Research

Logic is the language of mathematics and computer science and also provides the foundation for these areas. Logic is used in expert systems in medicine and also in hybrid algorithms for software design My recent work in mathematical logic has focused on the notions of computability, complexity and randomness, along with application to other areas of mathematics, including analysis, algebra, and combinatorics.

The largest organization for researchers in logic is the Association for Symbolic Logic

The largest organization for research in computability is Computability in Europe

The Computability and Complexity in Analysis Network is another active research group.
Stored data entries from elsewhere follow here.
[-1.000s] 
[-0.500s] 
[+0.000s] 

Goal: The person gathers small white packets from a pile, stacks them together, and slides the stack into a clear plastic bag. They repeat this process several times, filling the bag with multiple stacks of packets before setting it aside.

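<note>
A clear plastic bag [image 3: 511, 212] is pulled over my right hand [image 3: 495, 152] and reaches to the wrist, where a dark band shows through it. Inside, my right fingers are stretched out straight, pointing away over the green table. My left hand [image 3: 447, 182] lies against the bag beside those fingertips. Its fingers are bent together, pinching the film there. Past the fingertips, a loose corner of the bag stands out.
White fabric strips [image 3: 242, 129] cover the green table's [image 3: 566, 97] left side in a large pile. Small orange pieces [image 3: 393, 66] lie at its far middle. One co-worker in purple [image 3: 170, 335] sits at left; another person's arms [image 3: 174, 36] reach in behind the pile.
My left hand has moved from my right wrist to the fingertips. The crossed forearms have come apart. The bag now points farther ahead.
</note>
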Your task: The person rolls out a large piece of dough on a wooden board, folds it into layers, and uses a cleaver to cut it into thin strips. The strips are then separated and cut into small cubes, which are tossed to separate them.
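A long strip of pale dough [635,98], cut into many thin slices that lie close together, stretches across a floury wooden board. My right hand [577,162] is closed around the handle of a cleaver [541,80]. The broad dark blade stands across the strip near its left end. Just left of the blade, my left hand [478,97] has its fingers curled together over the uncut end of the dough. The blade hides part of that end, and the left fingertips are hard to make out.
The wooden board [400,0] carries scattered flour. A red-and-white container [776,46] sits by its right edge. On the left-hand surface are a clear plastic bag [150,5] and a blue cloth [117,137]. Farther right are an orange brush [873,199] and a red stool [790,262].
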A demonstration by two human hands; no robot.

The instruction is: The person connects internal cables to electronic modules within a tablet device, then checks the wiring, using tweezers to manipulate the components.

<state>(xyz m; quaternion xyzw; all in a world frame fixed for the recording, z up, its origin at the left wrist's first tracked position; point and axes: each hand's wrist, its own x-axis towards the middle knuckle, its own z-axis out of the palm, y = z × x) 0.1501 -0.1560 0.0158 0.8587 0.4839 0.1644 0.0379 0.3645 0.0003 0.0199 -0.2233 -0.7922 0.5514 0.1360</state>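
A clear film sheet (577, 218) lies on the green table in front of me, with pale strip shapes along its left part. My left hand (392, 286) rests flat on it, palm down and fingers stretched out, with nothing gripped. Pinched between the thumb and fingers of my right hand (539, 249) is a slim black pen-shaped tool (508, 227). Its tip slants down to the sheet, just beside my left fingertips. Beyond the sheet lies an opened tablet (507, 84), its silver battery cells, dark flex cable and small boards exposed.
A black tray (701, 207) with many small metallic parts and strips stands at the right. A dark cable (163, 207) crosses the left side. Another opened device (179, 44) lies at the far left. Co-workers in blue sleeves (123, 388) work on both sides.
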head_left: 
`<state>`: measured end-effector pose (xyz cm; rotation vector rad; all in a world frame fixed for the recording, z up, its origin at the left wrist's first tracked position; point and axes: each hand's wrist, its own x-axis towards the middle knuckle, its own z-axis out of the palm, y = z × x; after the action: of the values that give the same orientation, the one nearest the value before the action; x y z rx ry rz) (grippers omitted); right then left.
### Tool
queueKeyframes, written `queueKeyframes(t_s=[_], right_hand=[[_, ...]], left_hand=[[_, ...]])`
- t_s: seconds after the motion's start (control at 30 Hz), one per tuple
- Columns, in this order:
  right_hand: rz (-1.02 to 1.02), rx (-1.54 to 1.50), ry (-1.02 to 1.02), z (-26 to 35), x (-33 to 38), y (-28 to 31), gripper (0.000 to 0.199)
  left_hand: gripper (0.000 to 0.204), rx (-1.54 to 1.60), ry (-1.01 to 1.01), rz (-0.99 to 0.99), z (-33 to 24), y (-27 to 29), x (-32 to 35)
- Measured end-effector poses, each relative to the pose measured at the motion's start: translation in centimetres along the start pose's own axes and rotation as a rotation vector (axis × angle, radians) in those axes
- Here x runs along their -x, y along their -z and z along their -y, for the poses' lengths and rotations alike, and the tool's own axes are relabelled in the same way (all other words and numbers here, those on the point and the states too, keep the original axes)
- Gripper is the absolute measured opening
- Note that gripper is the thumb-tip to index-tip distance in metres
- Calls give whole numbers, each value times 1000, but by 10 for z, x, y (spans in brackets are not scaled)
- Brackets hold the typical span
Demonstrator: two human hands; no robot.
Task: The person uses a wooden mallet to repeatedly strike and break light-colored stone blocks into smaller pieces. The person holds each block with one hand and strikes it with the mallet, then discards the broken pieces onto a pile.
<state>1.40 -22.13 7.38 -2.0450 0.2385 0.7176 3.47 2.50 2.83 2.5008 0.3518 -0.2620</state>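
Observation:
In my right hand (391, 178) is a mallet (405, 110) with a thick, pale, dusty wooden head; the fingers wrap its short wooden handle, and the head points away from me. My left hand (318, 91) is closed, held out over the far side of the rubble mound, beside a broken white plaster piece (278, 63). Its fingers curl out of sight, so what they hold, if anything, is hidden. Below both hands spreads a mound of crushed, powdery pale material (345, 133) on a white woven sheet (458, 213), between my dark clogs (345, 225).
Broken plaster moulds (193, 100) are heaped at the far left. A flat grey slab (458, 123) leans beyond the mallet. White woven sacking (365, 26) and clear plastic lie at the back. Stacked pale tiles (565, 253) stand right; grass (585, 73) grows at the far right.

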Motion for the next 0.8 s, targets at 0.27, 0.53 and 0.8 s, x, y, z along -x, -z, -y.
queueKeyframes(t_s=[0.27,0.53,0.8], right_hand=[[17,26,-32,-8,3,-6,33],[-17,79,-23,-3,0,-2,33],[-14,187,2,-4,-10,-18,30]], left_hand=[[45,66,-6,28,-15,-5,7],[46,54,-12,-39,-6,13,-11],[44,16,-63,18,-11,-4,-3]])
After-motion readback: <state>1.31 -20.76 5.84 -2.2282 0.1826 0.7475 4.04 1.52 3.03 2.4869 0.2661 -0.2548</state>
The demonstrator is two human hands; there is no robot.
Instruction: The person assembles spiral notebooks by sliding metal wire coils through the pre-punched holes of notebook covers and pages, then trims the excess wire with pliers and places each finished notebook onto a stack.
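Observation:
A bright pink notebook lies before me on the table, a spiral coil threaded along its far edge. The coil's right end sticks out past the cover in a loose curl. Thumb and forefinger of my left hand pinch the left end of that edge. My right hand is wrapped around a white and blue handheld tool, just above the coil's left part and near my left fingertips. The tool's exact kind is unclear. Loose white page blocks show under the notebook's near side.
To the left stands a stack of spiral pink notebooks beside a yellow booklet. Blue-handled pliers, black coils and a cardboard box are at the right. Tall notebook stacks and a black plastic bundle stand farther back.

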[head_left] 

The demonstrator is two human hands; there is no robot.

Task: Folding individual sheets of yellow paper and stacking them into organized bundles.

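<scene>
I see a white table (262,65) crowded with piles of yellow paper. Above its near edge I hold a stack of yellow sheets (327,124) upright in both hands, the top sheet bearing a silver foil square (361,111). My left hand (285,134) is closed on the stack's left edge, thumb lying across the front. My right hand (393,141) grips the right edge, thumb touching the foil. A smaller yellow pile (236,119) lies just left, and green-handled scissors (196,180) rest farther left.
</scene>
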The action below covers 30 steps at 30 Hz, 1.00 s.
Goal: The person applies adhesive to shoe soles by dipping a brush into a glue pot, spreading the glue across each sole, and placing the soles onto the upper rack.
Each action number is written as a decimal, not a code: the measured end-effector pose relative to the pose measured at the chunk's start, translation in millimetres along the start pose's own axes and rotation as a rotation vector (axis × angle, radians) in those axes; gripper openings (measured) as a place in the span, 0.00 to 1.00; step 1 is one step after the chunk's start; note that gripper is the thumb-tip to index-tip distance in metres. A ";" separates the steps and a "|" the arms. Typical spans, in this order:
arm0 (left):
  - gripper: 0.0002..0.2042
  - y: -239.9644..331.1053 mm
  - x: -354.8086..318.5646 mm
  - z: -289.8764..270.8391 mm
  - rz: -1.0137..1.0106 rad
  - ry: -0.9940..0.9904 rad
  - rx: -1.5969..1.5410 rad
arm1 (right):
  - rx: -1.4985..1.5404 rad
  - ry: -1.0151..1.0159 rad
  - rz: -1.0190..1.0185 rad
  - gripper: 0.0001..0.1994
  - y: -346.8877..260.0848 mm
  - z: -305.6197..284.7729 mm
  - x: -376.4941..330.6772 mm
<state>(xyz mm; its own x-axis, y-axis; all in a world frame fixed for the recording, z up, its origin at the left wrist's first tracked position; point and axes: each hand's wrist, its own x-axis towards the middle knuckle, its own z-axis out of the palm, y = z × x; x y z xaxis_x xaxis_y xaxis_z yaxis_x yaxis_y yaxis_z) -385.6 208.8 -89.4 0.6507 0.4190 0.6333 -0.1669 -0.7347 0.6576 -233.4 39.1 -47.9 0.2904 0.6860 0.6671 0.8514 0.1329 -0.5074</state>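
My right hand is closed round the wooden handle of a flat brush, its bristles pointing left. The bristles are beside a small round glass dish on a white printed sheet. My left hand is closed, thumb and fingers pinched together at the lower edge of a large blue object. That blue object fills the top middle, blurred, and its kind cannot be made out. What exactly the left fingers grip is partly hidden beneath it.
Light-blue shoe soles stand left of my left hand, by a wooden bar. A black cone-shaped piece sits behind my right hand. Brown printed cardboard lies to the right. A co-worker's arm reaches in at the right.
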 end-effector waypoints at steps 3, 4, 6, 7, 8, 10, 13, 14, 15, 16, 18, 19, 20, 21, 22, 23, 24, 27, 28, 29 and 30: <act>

Effectively Closed Sets BOOK DRAFT

Effectively closed sets, or \(\Pi^0_1\) classes, are a unifying theme in the study of computability and its applications and are also central to the study of algorithmic randomness. The basic idea here is to view the solution of a problem, such as coloring a graph, as a sequence of choices, or branches, so that the solution set corresponds to a tree. We are interested in how to represent mathematical problems in terms of these trees and in how the complexity of the tree relates to the complexity of the problem. The set of paths through a computable tree is an effectively closed set. Other examples include the set of fixed points of a computable real function and the set of stable models of a logic program. This enables one to construct, for example, a computable graph which has a 3-coloring but has no computable 3-coloring. The complexity of solving a problem may be specified by means of index sets. For example, the problem of determining whether a computable tree has a computable path is \(\Sigma^0_3\)complete, that is, it requires three quantifiers to define.

The rich structure of the family of effectively closed sets can be seen under two partial orderings. The degrees of difficulty are given by saying that class A is not more difficult than class B if any member of B may be used to compute a member of A. Problems of definability and automorphism are studied in the lattice of inclusion. For example, the property of finiteness is preserved under automorphism and was shown to be definable in the lattice.

Algorithmic Randomness

The basic problem of algorithmic randomness has been to quantify the randomness of a single real number. The notion of randomness was defined by Kolmogorov in terms of information content and by Martin-Lof in terms of probability. Our research was supported by a National Science Foundation Focused Research Group award of over \$500,000, in collaboration with several other universities. Cenzer and his collaborators have developed notions of Algorithmic Randomness of Closed Sets and of continuous functions. Every random closed set is perfect, has measure zero and has Hausdorff dimension log (4/3). Random continuous functions map computable reals to random reals and the set of zeroes of a random function is a random closed set. We also examine Algorithmic Capacity . We are currently working on complexity versions of randomness
in Subcomputable bounded pseudorandomness .

Computable Analysis

The main theme of computable analysis is the study of effective aspects of real and complex numbers and functions. Index sets for effectively closed sets of reals and for computable real functions are developed and used to analyze the computability of cardinality and measure and also the complexity of certain differential equations in Index Sets for Computable Differential Equations . Complexity theory for analysis leads to the result that the famous P=NP problem is equivalent to whether every NP closed set of reals is also polynomial time closed. Recent papers, including
Computability of Countable Subshifts in One Dimension,
have investigated computable subshifts and the connection with effective symbolic dynamics.

Computable algebra and model theory

This area examines the effective content of results from algebra and model theory. One new result is a complexity-theoretic version of the classic result that every decidable theory has a computable model. A model A is computably categorical if any other model isomorphic to A is in fact computably isomorphic to A. Recent work extends this notion to arithmetically definable models and isomorphism and in particular to definability in the difference hierarchy over the computably enumerable sets. Structures studied include equivalence relations and Abelian groups. Complexity Theoretic Model Theory and Algebra examines structures with functions and relations computable in, say, polynomial time. Current work examines so-called automatic structures, where the relations are recognizable by finite automata and the functions are computable by finite transducers. This research has been supported by a series of NSF Collaboration grants.

Logic Programming

Logic programming is a paradigm for automated deduction. It is part of artificial intelligence since it provides a tool for machine learning and reasoning. Logic programming is applied to databases in medical diagnosis, air traffic analysis and other areas. Our work in papers, such as
Logic Programming with Infinite Sets , concerns the complexity of reasoning with logic programs.